Note: The branch in question is subject to a no-fast-forward merge strategy.

Afghan answered 28/3, 2017 at 20:6 Comment(0)
P
3

The fancy way

A simple "is ancestor" test obviously won't do, as commits down 2nd-or-later parent chains are also ancestors:

...o--o--A--o--o--o--T
    \            /
 ...-o--*--B----o
         \
          C

Both A and B are ancestors of T, but you want to accept A while rejecting B and C. (Assume --first-parent is the top line here.)

Using git merge-base, however, will actually do part of the job. You don't need the --is-ancestor mode of git merge-base, though, and do need some additional processing.
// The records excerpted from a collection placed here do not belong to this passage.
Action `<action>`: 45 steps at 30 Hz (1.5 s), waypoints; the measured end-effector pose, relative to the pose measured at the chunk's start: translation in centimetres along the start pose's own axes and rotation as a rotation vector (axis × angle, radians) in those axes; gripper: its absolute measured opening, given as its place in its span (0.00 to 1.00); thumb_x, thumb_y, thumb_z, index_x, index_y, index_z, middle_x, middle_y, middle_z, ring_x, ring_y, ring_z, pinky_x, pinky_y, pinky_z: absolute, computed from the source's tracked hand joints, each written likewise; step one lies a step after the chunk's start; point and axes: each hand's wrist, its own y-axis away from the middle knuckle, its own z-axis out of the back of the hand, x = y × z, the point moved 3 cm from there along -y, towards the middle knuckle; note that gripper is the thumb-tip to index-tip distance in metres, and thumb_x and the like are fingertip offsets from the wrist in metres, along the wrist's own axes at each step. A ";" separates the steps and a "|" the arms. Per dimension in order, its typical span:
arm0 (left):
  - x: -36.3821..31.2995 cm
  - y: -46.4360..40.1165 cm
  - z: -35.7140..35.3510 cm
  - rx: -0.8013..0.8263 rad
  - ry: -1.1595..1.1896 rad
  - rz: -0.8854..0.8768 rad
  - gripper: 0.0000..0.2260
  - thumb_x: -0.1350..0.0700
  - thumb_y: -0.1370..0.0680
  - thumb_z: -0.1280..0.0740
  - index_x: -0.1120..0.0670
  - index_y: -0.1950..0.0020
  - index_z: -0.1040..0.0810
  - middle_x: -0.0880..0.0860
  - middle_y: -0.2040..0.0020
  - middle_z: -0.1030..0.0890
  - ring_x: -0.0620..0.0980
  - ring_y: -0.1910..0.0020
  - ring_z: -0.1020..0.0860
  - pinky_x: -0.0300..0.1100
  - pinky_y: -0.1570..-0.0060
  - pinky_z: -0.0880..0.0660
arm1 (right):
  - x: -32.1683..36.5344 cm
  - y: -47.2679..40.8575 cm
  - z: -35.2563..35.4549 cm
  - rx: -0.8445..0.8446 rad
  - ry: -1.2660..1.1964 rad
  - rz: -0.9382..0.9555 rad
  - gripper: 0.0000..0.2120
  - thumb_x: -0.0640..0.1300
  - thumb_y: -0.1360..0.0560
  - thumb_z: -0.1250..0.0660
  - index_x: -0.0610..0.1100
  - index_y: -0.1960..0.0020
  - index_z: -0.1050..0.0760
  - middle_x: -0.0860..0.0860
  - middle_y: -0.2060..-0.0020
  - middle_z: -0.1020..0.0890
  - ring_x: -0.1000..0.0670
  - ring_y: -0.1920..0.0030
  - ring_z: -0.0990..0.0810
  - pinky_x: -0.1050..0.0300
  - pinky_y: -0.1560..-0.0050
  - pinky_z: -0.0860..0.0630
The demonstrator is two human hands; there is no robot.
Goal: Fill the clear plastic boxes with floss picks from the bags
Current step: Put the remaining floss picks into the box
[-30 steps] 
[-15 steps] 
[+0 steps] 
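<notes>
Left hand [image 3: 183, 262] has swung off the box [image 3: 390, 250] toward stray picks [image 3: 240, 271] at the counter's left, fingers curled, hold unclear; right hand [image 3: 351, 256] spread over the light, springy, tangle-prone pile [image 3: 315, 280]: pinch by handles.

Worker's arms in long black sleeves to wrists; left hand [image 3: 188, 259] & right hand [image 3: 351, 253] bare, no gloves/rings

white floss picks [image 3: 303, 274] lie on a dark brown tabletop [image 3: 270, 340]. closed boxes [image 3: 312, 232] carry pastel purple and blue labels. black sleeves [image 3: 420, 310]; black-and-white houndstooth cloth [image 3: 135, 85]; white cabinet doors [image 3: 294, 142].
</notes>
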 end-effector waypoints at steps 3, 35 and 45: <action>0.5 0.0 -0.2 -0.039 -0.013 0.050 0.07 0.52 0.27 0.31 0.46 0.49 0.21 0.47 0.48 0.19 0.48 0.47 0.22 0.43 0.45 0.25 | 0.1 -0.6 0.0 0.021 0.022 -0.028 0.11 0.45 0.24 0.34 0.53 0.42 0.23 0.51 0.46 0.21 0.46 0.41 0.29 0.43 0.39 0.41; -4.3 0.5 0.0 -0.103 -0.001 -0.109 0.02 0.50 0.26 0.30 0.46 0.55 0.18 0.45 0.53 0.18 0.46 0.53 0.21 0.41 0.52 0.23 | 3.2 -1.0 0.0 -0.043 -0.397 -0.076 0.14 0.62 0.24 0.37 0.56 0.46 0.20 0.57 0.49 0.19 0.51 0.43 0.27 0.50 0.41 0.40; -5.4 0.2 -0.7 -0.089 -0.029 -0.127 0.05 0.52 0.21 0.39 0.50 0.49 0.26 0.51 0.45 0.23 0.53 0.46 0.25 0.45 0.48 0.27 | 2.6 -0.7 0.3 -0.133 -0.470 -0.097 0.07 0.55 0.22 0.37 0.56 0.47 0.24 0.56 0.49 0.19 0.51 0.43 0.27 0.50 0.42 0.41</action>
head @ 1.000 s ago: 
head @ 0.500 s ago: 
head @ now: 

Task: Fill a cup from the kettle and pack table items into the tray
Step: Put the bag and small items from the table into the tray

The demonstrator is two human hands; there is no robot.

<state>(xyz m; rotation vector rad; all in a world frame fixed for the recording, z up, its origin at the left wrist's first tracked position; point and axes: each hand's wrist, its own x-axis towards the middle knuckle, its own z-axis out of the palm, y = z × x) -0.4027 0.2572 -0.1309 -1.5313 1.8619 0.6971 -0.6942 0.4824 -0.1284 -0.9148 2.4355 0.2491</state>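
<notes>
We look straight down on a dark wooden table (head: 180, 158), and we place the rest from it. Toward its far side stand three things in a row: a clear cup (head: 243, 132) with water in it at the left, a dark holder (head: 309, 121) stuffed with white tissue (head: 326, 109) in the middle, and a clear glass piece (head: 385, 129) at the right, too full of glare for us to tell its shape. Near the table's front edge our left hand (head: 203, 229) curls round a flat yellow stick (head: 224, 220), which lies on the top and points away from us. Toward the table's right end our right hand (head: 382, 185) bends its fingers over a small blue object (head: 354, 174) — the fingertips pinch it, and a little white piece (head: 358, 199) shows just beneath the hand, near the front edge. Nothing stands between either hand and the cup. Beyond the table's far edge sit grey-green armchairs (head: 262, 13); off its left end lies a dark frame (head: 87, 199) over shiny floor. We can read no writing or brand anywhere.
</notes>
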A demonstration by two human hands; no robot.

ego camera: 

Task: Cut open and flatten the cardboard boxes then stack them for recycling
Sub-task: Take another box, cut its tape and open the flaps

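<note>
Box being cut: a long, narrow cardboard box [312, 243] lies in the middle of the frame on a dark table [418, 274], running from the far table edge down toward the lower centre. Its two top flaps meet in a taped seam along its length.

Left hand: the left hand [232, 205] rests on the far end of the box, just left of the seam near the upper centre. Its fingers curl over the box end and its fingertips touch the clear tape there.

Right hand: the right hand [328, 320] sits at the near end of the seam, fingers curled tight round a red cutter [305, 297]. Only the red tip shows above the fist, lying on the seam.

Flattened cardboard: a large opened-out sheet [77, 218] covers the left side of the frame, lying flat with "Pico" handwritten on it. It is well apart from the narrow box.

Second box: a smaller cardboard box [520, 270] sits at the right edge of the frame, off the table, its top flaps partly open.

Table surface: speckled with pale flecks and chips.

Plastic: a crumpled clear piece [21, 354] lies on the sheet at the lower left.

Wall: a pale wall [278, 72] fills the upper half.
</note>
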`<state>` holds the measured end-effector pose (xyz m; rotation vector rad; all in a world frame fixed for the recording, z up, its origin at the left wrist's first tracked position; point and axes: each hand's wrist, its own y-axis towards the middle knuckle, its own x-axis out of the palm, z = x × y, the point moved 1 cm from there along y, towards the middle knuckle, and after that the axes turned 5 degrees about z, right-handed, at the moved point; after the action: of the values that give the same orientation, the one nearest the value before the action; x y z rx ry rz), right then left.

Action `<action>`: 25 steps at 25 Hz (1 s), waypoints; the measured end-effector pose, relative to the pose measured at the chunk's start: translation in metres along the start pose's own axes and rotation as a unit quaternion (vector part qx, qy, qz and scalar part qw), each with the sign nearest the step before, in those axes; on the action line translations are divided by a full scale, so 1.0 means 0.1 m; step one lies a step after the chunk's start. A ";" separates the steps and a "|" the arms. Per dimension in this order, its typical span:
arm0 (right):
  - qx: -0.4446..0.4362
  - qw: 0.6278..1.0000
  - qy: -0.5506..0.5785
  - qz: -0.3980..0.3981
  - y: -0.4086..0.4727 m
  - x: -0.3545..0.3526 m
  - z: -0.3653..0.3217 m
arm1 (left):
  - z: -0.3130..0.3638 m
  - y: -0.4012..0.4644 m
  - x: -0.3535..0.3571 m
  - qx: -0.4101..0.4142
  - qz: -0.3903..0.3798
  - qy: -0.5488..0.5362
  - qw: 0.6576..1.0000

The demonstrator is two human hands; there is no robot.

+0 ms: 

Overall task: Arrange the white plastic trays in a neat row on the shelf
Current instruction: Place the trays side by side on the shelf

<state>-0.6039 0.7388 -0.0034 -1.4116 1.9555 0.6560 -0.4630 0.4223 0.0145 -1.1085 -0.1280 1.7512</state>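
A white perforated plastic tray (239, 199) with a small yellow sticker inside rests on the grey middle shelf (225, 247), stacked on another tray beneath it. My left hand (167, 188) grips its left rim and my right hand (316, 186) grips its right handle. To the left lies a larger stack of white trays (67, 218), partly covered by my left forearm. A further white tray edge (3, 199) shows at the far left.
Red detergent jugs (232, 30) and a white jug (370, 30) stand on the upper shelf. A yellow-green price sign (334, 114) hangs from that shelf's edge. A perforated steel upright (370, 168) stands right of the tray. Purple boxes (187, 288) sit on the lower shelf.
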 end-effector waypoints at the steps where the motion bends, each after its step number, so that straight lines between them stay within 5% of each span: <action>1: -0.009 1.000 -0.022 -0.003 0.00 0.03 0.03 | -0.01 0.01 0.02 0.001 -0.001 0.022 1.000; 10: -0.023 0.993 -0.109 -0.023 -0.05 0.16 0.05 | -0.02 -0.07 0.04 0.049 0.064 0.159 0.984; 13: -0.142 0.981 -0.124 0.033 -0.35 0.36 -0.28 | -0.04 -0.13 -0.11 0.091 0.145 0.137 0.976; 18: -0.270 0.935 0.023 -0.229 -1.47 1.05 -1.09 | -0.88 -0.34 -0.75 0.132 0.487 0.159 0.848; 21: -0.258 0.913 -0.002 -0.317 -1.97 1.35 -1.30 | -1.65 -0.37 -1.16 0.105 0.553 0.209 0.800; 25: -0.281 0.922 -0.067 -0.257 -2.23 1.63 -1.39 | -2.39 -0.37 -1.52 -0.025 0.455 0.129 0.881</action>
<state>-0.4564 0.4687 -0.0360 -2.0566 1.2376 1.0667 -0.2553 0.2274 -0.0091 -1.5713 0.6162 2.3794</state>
Note that, regardless of the path between T and some ancestor, the merge base of T and that ancestor (such as A or B) is either the ancestor itself (A or B respectively here), or some ancestor of the ancestor, such as commit * if we look at T and C as a pair. (This holds even in the case of multiple merge bases, although I leave constructing a proof of that to you.)

If the, or any arbitrarily chosen one of the set of all, merge base(s) of the test commit and the branch-tip is not already the test-commit, we have a case like C and can reject it out of hand. (Or, we can use --is-ancestor to reject it, or ... well, see below.) If not, we must enumerate the commits in the ancestry path between the commit in question and the branch tip. For A this is:

         o--o--*--T

and for B this is:

               *--T
              /
             o

If any such commit is a merge commit, as is the one marked *, we need to make sure that the first parent includes one of the commit(s) listed along this path. The toughest cases are those topologically similar to:

       o--o
      /    \
...--A      o--T
      \    /
       o--o

since the --ancestry-path between these includes a merge and two ways to reach A, one of which is a first-parent path and one of which is not. (This is true if T itself is a merge as well.)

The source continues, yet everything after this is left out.